TASK STATEMENT:
Everything in the listing below must be duplicated exactly.

***** RECORDED DATA

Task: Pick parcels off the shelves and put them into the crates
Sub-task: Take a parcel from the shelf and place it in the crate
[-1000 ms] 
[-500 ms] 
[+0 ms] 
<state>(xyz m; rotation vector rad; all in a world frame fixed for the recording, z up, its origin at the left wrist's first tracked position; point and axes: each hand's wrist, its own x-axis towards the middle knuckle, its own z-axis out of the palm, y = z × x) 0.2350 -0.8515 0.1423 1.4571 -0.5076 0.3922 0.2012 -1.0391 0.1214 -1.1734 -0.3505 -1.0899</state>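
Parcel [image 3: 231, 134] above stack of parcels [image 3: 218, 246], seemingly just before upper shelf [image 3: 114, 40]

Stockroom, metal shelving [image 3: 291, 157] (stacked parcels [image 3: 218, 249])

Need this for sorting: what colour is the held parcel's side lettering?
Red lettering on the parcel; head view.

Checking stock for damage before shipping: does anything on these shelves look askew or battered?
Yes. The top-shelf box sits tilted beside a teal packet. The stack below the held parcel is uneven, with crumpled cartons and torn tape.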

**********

RESPONSE BOX:
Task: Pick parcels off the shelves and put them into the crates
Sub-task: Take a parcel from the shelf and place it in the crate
[-1000 ms] 
[-500 ms] 
[+0 ms] 
<state>(xyz m; rotation vector rad; all in a world frame fixed for the recording, z up, its origin at the left wrist's first tracked position; point and axes: each hand's wrist, its own x-axis towards the middle knuckle, its own z-axis out of the palm, y = z × x) 0.2350 -0.8515 0.1423 1.4571 -0.5076 0.3922 0.2012 -1.0391 0.1214 -1.1734 -0.3505 -1.0899</state>
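Parcel [image 3: 231, 134] above stack of parcels [image 3: 218, 246], seemingly just before upper shelf [image 3: 114, 40]

Stockroom, metal shelving [image 3: 291, 157] (stacked parcels [image 3: 218, 249])

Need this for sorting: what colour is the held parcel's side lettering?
Red lettering on the parcel; head view.

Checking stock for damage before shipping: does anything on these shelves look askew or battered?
Yes. The top-shelf box sits tilted beside a teal packet. The stack below the held parcel is uneven, with crumpled cartons and torn tape.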

No more work remains on this exercise.